## Problem
Each line of the data must be copied exactly.

## Source material

== Segment start ==

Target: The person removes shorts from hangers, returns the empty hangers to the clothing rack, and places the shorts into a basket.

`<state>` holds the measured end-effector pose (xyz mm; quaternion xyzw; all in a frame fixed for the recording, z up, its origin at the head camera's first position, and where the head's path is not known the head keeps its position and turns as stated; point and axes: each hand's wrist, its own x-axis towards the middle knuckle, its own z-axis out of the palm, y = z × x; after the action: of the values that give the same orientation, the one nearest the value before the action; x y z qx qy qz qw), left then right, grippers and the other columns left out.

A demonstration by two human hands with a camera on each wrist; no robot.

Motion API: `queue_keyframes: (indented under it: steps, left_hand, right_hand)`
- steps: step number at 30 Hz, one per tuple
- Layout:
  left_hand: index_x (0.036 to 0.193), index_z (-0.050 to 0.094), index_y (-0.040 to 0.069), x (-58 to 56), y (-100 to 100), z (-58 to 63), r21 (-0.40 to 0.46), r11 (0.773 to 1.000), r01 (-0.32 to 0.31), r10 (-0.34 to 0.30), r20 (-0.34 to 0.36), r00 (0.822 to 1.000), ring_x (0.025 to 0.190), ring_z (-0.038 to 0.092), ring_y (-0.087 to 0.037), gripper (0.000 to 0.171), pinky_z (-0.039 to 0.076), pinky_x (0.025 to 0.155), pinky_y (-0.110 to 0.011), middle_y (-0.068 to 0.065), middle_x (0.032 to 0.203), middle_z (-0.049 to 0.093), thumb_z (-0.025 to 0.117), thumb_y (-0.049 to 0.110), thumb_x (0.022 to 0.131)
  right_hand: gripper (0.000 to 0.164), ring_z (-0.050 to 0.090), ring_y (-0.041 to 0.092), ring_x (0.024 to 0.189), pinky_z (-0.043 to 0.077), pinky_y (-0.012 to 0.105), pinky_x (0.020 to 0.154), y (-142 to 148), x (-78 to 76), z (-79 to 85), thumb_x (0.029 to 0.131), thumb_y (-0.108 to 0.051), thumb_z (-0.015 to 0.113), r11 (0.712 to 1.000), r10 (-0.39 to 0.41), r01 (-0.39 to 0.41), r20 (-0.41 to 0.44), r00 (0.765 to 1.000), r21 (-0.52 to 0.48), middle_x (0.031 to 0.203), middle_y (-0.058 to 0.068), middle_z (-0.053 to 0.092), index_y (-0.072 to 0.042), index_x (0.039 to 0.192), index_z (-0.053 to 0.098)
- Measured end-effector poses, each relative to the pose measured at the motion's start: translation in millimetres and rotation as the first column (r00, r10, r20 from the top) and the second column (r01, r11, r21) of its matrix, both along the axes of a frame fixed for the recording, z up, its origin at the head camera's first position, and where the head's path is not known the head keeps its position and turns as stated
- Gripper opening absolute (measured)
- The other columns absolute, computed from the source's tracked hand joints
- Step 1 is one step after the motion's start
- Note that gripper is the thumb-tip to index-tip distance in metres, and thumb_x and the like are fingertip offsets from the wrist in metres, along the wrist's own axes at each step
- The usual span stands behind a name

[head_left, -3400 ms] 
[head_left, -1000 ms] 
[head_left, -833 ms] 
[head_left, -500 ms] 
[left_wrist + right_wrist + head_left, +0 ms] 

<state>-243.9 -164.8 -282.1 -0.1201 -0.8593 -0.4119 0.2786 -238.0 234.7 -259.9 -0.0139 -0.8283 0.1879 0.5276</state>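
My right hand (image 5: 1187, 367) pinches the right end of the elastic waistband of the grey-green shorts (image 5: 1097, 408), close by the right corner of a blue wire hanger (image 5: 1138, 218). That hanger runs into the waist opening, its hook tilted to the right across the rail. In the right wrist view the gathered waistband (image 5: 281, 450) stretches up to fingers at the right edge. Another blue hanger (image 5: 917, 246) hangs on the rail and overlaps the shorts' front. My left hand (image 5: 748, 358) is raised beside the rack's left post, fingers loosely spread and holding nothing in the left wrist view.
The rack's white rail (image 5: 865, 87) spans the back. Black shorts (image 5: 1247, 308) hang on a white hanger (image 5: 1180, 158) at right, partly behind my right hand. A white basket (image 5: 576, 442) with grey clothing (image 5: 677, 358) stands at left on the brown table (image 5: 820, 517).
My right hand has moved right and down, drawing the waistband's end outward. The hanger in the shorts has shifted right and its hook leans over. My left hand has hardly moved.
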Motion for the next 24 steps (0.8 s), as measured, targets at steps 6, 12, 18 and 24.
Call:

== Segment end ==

## Solution to this problem
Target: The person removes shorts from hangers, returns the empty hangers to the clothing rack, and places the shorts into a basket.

`<state>` holds the measured end-effector pose (xyz mm; quaternion xyzw; all in a frame fixed for the recording, z up, its origin at the head camera's first position, and where the head's path is not known the head keeps its position and turns as stated; point and axes: each hand's wrist, its own x-axis towards the middle knuckle, its own z-axis out of the palm, y = z × x; after the action: of the values that give the same orientation, the one nearest the value before the action; x y z qx qy qz qw), left then right, grippers and the other columns left out.

A demonstration by two human hands with a camera on each wrist; no robot.

Motion API: `queue_keyframes: (indented under it: steps, left_hand, right_hand)`
- steps: step number at 30 Hz, one per tuple
- Layout:
  left_hand: index_x (0.036 to 0.193), index_z (-0.050 to 0.094), index_y (-0.040 to 0.069), x (-58 to 56), y (-100 to 100), z (-58 to 63), r21 (-0.40 to 0.46), r11 (0.773 to 1.000), r01 (-0.32 to 0.31), r10 (-0.34 to 0.30), r20 (-0.34 to 0.36), r00 (0.822 to 1.000), ring_x (0.025 to 0.190), ring_z (-0.038 to 0.092), ring_y (-0.087 to 0.037), gripper (0.000 to 0.171), pinky_z (-0.039 to 0.076), pinky_x (0.025 to 0.155), pinky_y (-0.110 to 0.011), middle_y (-0.068 to 0.065), middle_x (0.032 to 0.203), middle_z (-0.049 to 0.093), thumb_z (-0.025 to 0.117), thumb_y (-0.049 to 0.110), thumb_x (0.022 to 0.131)
  right_hand: gripper (0.000 to 0.164), ring_z (-0.050 to 0.090), ring_y (-0.041 to 0.092), ring_x (0.024 to 0.189), pinky_z (-0.043 to 0.077), pinky_y (-0.012 to 0.105), pinky_x (0.020 to 0.154), y (-142 to 148), x (-78 to 76), z (-79 to 85), thumb_x (0.029 to 0.131), thumb_y (-0.108 to 0.051), thumb_z (-0.015 to 0.113), r11 (0.712 to 1.000), r10 (-0.39 to 0.41), r01 (-0.39 to 0.41), r20 (-0.41 to 0.44), r00 (0.765 to 1.000), r21 (-0.52 to 0.48), middle_x (0.031 to 0.203), middle_y (-0.058 to 0.068), middle_z (-0.053 to 0.092), index_y (-0.072 to 0.042), index_x (0.039 to 0.192), index_z (-0.053 to 0.098)
- Measured end-effector poses, each relative to the pose measured at the motion's start: translation in millimetres and rotation as the first column (r00, r10, r20 from the top) and the second column (r01, r11, r21) of its matrix, both along the axes of a frame fixed for the recording, z up, its origin at the head camera's first position, and where the head's path is not known the head keeps its position and turns as stated
- Gripper opening absolute (measured)
- The other columns absolute, computed from the source's tracked hand joints
- Step 1 is one step after the motion's start
- Note that gripper is the thumb-tip to index-tip distance in metres, and thumb_x and the like are fingertip offsets from the wrist in metres, along the wrist's own axes at each step
- The usual span stands behind a name

[head_left, -3400 ms] 
[head_left, -1000 ms] 
[head_left, -833 ms] 
[head_left, -500 ms] 
[left_wrist + right_wrist + head_left, +0 ms] 

<state>-243.9 -164.8 -282.1 -0.1201 -0.8593 -0.4119 0.2786 -238.0 234.7 -259.9 -0.0139 -0.8283 0.1879 0.5276</state>
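My right hand (image 5: 1187, 367) pinches the right end of the elastic waistband of the grey-green shorts (image 5: 1097, 408), close by the right corner of a blue wire hanger (image 5: 1138, 218). That hanger runs into the waist opening, its hook tilted to the right across the rail. In the right wrist view the gathered waistband (image 5: 281, 450) stretches up to fingers at the right edge. Another blue hanger (image 5: 917, 246) hangs on the rail and overlaps the shorts' front. My left hand (image 5: 748, 358) is raised beside the rack's left post, fingers loosely spread and holding nothing in the left wrist view.
The rack's white rail (image 5: 865, 87) spans the back. Black shorts (image 5: 1247, 308) hang on a white hanger (image 5: 1180, 158) at right, partly behind my right hand. A white basket (image 5: 576, 442) with grey clothing (image 5: 677, 358) stands at left on the brown table (image 5: 820, 517).
My right hand has moved right and down, drawing the waistband's end outward. The hanger in the shorts has shifted right and its hook leans over. My left hand has hardly moved.
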Motion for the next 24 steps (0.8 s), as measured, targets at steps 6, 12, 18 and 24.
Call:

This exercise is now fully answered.